### DIRECTIONS
All the lines below need to be transcribed exactly. Pictures get left out.

=== GIVEN DATA ===

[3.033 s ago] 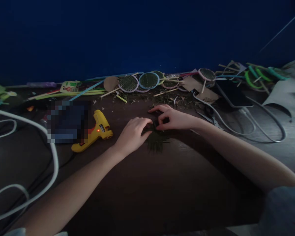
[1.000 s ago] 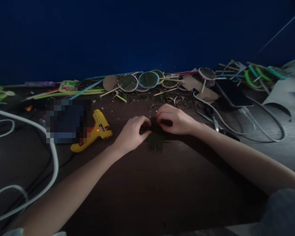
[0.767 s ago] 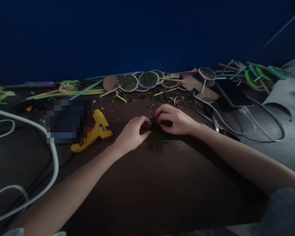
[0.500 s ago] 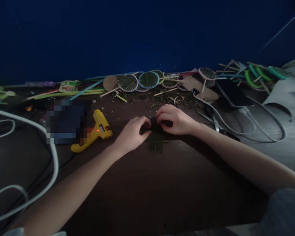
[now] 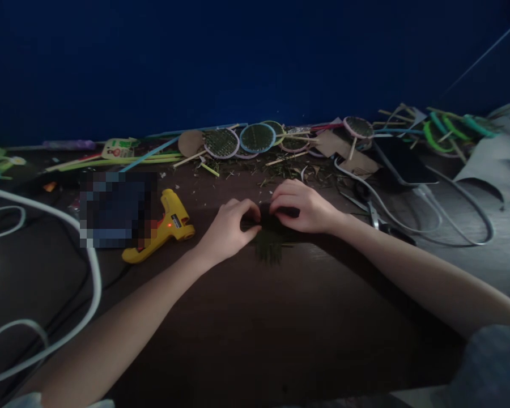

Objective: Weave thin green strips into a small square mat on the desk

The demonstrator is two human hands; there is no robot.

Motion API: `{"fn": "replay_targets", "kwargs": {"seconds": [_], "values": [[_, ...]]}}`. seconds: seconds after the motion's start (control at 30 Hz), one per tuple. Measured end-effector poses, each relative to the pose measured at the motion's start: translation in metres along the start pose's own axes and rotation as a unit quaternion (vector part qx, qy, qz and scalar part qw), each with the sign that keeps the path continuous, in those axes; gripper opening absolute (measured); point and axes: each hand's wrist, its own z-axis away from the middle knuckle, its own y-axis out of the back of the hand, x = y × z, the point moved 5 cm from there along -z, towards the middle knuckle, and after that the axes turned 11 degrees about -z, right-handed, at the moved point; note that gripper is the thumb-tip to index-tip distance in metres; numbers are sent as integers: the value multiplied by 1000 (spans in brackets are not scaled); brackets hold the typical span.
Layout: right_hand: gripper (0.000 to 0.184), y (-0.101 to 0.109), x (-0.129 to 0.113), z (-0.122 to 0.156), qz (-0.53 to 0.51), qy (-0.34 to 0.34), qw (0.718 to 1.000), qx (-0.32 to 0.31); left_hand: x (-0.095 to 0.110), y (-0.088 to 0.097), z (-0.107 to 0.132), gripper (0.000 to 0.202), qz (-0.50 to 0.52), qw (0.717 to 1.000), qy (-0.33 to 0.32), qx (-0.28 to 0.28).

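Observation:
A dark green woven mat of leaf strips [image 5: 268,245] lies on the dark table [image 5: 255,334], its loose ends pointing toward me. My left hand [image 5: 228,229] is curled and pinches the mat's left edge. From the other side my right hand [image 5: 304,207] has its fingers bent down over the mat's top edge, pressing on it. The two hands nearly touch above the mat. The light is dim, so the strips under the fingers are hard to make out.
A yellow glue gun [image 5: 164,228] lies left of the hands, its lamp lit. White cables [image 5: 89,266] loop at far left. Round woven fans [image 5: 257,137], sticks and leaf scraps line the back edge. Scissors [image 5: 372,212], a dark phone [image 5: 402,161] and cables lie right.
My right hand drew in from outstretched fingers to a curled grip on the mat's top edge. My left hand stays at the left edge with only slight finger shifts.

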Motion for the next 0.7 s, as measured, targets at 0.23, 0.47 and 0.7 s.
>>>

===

### RESPONSE BOX
[3.033 s ago] 
[1.000 s ago] 
[0.767 s ago] 
[0.500 s ago] 
[now] 

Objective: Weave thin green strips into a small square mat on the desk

The demonstrator is two human hands; there is no robot.

Motion API: `{"fn": "replay_targets", "kwargs": {"seconds": [_], "values": [[_, ...]]}}`. seconds: seconds after the motion's start (control at 30 Hz), one per tuple. Measured end-effector poses, each relative to the pose measured at the motion's start: translation in metres along the start pose's own axes and rotation as a unit quaternion (vector part qx, qy, qz and scalar part qw), each with the sign that keeps the path continuous, in those axes; gripper opening absolute (measured); point and axes: each hand's wrist, its own z-axis away from the middle knuckle, its own y-axis out of the back of the hand, x = y × z, the point moved 5 cm from there along -z, towards the middle knuckle, and after that the axes turned 11 degrees about -z, right-handed, at the moved point; note that gripper is the thumb-tip to index-tip distance in metres; numbers are sent as integers: the value multiplied by 1000 (spans in brackets are not scaled); brackets hold the typical span.
Layout: right_hand: gripper (0.000 to 0.184), y (-0.101 to 0.109), x (-0.129 to 0.113), z (-0.122 to 0.156), qz (-0.53 to 0.51), qy (-0.34 to 0.34), qw (0.718 to 1.000), qx (-0.32 to 0.31); left_hand: x (-0.095 to 0.110), y (-0.088 to 0.097), z (-0.107 to 0.132), gripper (0.000 to 0.202), qz (-0.50 to 0.52), qw (0.717 to 1.000), qy (-0.33 to 0.32), qx (-0.28 to 0.28).

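Observation:
A dark green woven mat of leaf strips [image 5: 268,245] lies on the dark table [image 5: 255,334], its loose ends pointing toward me. My left hand [image 5: 228,229] is curled and pinches the mat's left edge. From the other side my right hand [image 5: 304,207] has its fingers bent down over the mat's top edge, pressing on it. The two hands nearly touch above the mat. The light is dim, so the strips under the fingers are hard to make out.
A yellow glue gun [image 5: 164,228] lies left of the hands, its lamp lit. White cables [image 5: 89,266] loop at far left. Round woven fans [image 5: 257,137], sticks and leaf scraps line the back edge. Scissors [image 5: 372,212], a dark phone [image 5: 402,161] and cables lie right.
My right hand drew in from outstretched fingers to a curled grip on the mat's top edge. My left hand stays at the left edge with only slight finger shifts.
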
Motion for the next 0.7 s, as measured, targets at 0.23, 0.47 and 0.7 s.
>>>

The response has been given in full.